Saturday, May 17, 2014

Assessing Our Place

The controversy over state and national assessments, the common core, and the place of students with disabilities within that structure is a loud and large debate on which everyone has an opinion and everyone knows best.

I don't know best, but I do have an opinion, which I would like to share.

The MCAS-alt (Massachusetts's alternate assessment protocol for students who are unable to take the state test, even with accommodations) may not be a valid, or even meaningful, test of student progress toward meeting grade level standards. However, it is an important requirement of all students educational program because it requires teachers, for 40-90 lessons out of the school year, to provide at least some academic instruction to all students, regardless of perceived "ability."

These are the teachers, and some of them have been my colleagues, who are inordinately proud of themselves for keeping their students safe and happy. They feel that is proof that they are doing a good job. I can't help but wonder if they are familiar with the difference between the job description for babysitter and the job description for teacher - and which one they think they are doing?

These teachers truly believe, and have convinced many wonderful parents as well, that the MCAS-alt is a waste of both student and teacher's time because it takes away from focusing on the important (usually developmentally-based) skills that the student "should" be working on according to her/his IEP.
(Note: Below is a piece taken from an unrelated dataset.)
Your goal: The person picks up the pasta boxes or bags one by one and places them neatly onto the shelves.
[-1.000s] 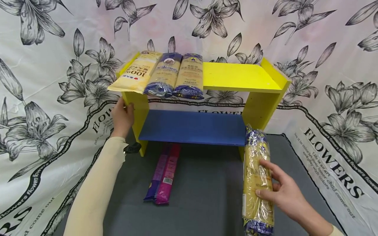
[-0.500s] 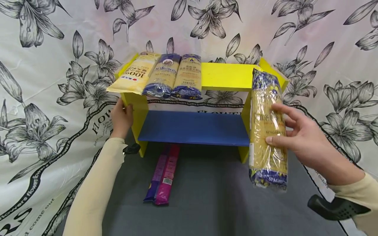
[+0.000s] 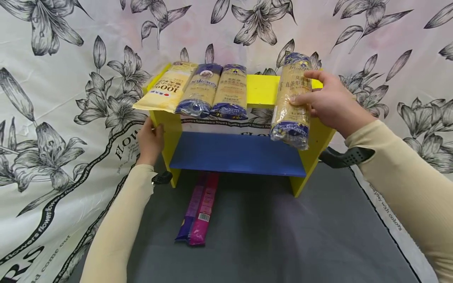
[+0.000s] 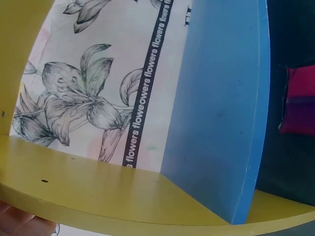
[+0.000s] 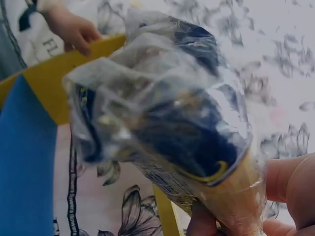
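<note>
My right hand (image 3: 329, 98) grips a clear-wrapped spaghetti pack (image 3: 291, 102) with blue ends, thumb on its front. The pack is tilted in front of the right part of the yellow upper shelf (image 3: 262, 89). In the right wrist view, the crinkled blue end of the spaghetti pack (image 5: 187, 132) fills the middle. My left hand (image 3: 150, 141) holds the shelf unit's yellow left side panel (image 3: 171, 137). On the upper shelf, a yellow pasta bag (image 3: 166, 88), a blue-ended pasta pack (image 3: 199, 90) and another spaghetti pack (image 3: 230, 92) lie side by side.
A blue lower shelf (image 3: 237, 153) spans the unit. Below it, a purple and pink packet (image 3: 198, 212) lies on the dark grey tabletop (image 3: 255, 243). The unit's right side panel (image 3: 315, 145) stands near my right wrist. Flower-printed cloth (image 3: 106, 19) hangs behind.
My right hand has lifted the spaghetti pack from low on the right, up and then leftward to the upper shelf. My left hand stays at the left panel.
</note>
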`<state>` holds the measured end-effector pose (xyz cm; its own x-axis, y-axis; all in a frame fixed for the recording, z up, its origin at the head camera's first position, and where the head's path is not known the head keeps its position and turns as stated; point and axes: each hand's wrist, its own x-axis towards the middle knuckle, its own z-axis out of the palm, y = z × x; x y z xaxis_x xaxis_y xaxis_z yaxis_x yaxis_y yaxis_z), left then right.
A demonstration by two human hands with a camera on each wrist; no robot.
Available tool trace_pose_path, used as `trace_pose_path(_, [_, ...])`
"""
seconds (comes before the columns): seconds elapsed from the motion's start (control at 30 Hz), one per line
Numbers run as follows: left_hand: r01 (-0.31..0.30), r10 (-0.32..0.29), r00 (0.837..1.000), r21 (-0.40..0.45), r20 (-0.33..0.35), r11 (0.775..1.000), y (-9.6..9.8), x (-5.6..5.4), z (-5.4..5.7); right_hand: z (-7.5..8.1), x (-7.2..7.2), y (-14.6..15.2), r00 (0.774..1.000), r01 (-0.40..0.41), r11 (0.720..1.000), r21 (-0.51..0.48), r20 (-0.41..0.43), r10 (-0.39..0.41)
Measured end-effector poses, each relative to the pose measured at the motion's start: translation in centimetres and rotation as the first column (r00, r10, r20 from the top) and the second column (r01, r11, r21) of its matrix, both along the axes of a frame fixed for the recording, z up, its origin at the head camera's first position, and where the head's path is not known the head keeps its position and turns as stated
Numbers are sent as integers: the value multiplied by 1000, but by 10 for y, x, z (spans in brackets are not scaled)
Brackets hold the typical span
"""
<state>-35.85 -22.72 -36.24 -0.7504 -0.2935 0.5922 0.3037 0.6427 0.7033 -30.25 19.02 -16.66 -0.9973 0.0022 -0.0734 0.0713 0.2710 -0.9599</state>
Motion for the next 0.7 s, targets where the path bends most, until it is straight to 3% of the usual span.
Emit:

Yet, when the IEP is written with the grade level curriculum as the starting point (as opposed to the outdated and usually bogus notion of the student's "developmental level") as the starting point, the MCAS-alt portfolio flows naturally from the student goals, even for students who do not have a formal communication system and students who are working on "access skills" (not necessarily an interchangeable group.)

These teachers get offended at all the requirements to keep a portfolio from being marked incomplete. (10 different dates. Data on work samples must match data on graphs if the dates match. etc.) Yes, it's a pain, but if you actually teach the lessons throughout the year, it's really not hard. And that's the point. Fundamentally, this assessment isn't about whether the student learned the grade level material (because if they can access grade level material, why are you doing alternate assessment?) It's not even about showing student progress and mastery (because teachers chose both the skill - within limits - and the mastery criterion.) No, at its most basic level, the MCAS-alt is about forcing teachers' hands to ensure that all students get at least a little access to instruction in the academic curriculum. And as long as we have teachers who don't think their students "are ready for" academics we will need the MCAS-alt portfolio assessment, with all its hoops, to make sure they give their students at least a little bit. For the rest of us who are teaching curriculum and trying to move our students forward into more inclusive environments? Well, it's one more bureaucratic hoop to jump through, and in the world of special education, who will notice one more?

Thursday, May 15, 2014

Rationing Time

In the classroom, time is, always, our most limited resource, and if students are receiving one service or participating in one activity, it means that they are not receiving another service or participating in another activity. That is the same argument used by proponents of full inclusion for why all related services should be push-in, so that students do not lose access to the instruction and peer access available in the general education environment. But that coin has another side, and those students *are* losing access to time spent in direct instruction of specific skills. And I'm worried that's time we can't afford to lose.

This video, of a young lady who has been fully included, was touted as evidence of the benefit of full inclusion for the development of real meaningful social relationships at a webinar I recently attended.


Did you notice what was missing? Jocelyn's mother was interviewed.  Jocelyn's friends were interviewed. Jocelyn was not. Everyone else spoke about what they *thought* Jocelyn wanted/thought/believed. They don't know. Because they can't ask her. Why? As far as we can tell from this video, Jocelyn has no formal communication system (not even a yes/no.) For all we know, Jocelyn wishes these girls would leave her alone and only tolerates them to make her mother happy.  We don't know.  We can't ask Jocelyn.

And that's what worries me about full inclusion for students like Jocelyn - and for the students I teach. I worry that their limited classroom time will be focused on social integration and on access skills that make them part of the classroom instead of on developing meaningful functional communication systems that will help them create independent lives for themselves as adults.

Listen very carefully to the voices of non-speaking self-advocates. Their intelligence was realized by others after someone taught them how to use a communication system and they were able to communicate their desire to learn (or what they had already learned.)  Access to education is nothing without a system to communicate what you know. If we are going to implement full inclusion, we have allocate the time and resources to develop functional communication skills from the very beginning. And for our older students who have not had access to the communication and academic instruction they should have before now, for whatever reason, we have to recognize that our number one priority has to be communication - and that takes time.